• _TASK OBJECTIVE_
When you write out the listing below, keep each word exactly as it stands and drop the pictures.

• _PROVIDED MATERIAL_
-=-=-=-=-

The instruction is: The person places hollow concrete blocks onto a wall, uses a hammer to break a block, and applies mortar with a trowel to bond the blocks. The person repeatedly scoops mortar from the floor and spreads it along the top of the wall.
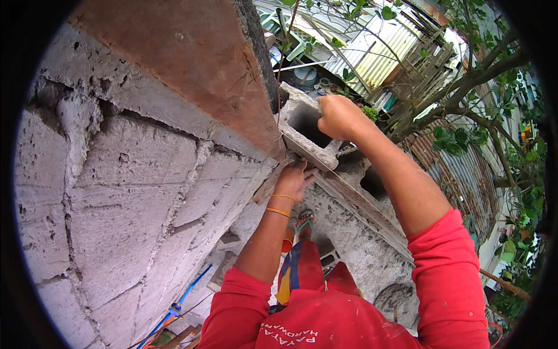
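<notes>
A grey concrete hollow block (311,145) sits tilted at the far end of a course of blocks, against a brown board. My right hand (340,118) is closed over its far upper edge, fingers reaching into the dark cavity. From the near side, my left hand (295,181) holds the block's lower edge, its fingertips partly hidden there. A thin string line (343,176) runs along the near face of the course. Behind my right forearm, another hollow block (366,180) shows its dark cavities.
A rough block wall (133,168) rises on the left, with the brown board (186,58) above. Below, the concrete floor (372,256) holds my sandalled foot (305,218) and a blue bar (186,294). Tree branches (465,93) and corrugated sheets (395,49) lie beyond.
</notes>
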A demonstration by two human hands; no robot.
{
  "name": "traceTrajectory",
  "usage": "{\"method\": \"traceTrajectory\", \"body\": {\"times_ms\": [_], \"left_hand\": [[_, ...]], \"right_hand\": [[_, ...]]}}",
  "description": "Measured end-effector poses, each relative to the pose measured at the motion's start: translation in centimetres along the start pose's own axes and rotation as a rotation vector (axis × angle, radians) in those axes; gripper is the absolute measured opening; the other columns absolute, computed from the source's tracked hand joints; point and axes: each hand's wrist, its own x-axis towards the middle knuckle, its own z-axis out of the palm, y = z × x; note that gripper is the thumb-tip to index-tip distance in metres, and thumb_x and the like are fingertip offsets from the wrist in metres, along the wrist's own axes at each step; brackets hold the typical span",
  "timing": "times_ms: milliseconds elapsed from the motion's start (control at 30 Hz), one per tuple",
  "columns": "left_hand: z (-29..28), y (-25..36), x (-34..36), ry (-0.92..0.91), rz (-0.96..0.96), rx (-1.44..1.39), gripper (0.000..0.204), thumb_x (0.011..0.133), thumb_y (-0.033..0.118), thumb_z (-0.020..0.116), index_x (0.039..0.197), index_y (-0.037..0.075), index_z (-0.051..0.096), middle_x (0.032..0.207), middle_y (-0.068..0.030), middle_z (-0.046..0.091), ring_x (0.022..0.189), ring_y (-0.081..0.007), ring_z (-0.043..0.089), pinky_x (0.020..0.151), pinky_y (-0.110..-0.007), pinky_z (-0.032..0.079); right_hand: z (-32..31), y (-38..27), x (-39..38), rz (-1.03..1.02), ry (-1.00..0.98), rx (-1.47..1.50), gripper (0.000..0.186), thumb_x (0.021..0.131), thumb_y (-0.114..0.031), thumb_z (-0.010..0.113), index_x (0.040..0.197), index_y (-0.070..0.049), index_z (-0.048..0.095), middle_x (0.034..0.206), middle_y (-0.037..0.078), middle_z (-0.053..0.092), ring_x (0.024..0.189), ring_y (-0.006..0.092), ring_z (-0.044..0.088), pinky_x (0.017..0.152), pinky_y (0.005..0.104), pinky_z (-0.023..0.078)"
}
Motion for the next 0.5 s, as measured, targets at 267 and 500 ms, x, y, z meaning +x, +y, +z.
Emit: {"method": "traceTrajectory", "body": {"times_ms": [267,500], "left_hand": [[0.0,-0.3,0.6,0.003,0.031,-0.009,0.036,0.113,0.022,0.046,0.143,0.002,0.050,0.140,-0.0128,0.060,0.122,-0.0316,0.062,0.113,-0.049,0.044],[-0.3,-0.8,1.2,0.020,0.044,0.017,0.036,0.113,0.023,0.046,0.143,0.002,0.049,0.138,-0.0154,0.060,0.121,-0.0313,0.062,0.112,-0.049,0.046]], "right_hand": [[0.3,0.0,-0.3,0.022,0.020,-0.030,0.029,0.076,-0.008,0.064,0.101,0.002,0.074,0.106,0.030,0.073,0.106,0.0440,0.070,0.095,0.0493,0.056],[0.2,-0.3,-0.3,0.027,0.027,-0.046,0.029,0.076,-0.010,0.064,0.101,0.001,0.075,0.106,0.028,0.074,0.104,0.0436,0.071,0.093,0.0491,0.057]]}}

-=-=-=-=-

• _OUTPUT BELOW_
The instruction is: The person places hollow concrete blocks onto a wall, uses a hammer to break a block, and applies mortar with a trowel to bond the blocks. The person repeatedly scoops mortar from the floor and spreads it along the top of the wall.
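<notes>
A grey concrete hollow block (311,145) sits tilted at the far end of a course of blocks, against a brown board. My right hand (340,118) is closed over its far upper edge, fingers reaching into the dark cavity. From the near side, my left hand (295,181) holds the block's lower edge, its fingertips partly hidden there. A thin string line (343,176) runs along the near face of the course. Behind my right forearm, another hollow block (366,180) shows its dark cavities.
A rough block wall (133,168) rises on the left, with the brown board (186,58) above. Below, the concrete floor (372,256) holds my sandalled foot (305,218) and a blue bar (186,294). Tree branches (465,93) and corrugated sheets (395,49) lie beyond.
</notes>
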A demonstration by two human hands; no robot.
{
  "name": "traceTrajectory",
  "usage": "{\"method\": \"traceTrajectory\", \"body\": {\"times_ms\": [_], \"left_hand\": [[_, ...]], \"right_hand\": [[_, ...]]}}",
  "description": "Measured end-effector poses, each relative to the pose measured at the motion's start: translation in centimetres along the start pose's own axes and rotation as a rotation vector (axis × angle, radians) in those axes; gripper is the absolute measured opening; the other columns absolute, computed from the source's tracked hand joints; point and axes: each hand's wrist, its own x-axis towards the middle knuckle, its own z-axis out of the palm, y = z × x; note that gripper is the thumb-tip to index-tip distance in metres, and thumb_x and the like are fingertip offsets from the wrist in metres, along the wrist's own axes at each step; brackets hold the typical span",
  "timing": "times_ms: milliseconds elapsed from the motion's start (control at 30 Hz), one per tuple",
  "columns": "left_hand: z (-29..28), y (-25..36), x (-34..36), ry (-0.92..0.91), rz (-0.96..0.96), rx (-1.44..1.39), gripper (0.000..0.204), thumb_x (0.011..0.133), thumb_y (-0.033..0.118), thumb_z (-0.020..0.116), index_x (0.039..0.197), index_y (-0.037..0.075), index_z (-0.051..0.096), middle_x (0.032..0.207), middle_y (-0.068..0.030), middle_z (-0.046..0.091), ring_x (0.022..0.189), ring_y (-0.081..0.007), ring_z (-0.043..0.089), pinky_x (0.020..0.151), pinky_y (-0.110..-0.007), pinky_z (-0.032..0.079); right_hand: z (-32..31), y (-38..27), x (-39..38), rz (-1.03..1.02), ry (-1.00..0.98), rx (-1.47..1.50), gripper (0.000..0.186), thumb_x (0.021..0.131), thumb_y (-0.114..0.031), thumb_z (-0.010..0.113), index_x (0.040..0.197), index_y (-0.070..0.049), index_z (-0.048..0.095), middle_x (0.034..0.206), middle_y (-0.037..0.078), middle_z (-0.053..0.092), ring_x (0.024..0.189), ring_y (-0.006..0.092), ring_z (-0.044..0.088), pinky_x (0.017..0.152), pinky_y (0.005..0.104), pinky_z (-0.023..0.078)"
}
Motion for the next 0.5 s, as measured, targets at 267 and 500 ms, x, y, z meaning +x, +y, +z.
Emit: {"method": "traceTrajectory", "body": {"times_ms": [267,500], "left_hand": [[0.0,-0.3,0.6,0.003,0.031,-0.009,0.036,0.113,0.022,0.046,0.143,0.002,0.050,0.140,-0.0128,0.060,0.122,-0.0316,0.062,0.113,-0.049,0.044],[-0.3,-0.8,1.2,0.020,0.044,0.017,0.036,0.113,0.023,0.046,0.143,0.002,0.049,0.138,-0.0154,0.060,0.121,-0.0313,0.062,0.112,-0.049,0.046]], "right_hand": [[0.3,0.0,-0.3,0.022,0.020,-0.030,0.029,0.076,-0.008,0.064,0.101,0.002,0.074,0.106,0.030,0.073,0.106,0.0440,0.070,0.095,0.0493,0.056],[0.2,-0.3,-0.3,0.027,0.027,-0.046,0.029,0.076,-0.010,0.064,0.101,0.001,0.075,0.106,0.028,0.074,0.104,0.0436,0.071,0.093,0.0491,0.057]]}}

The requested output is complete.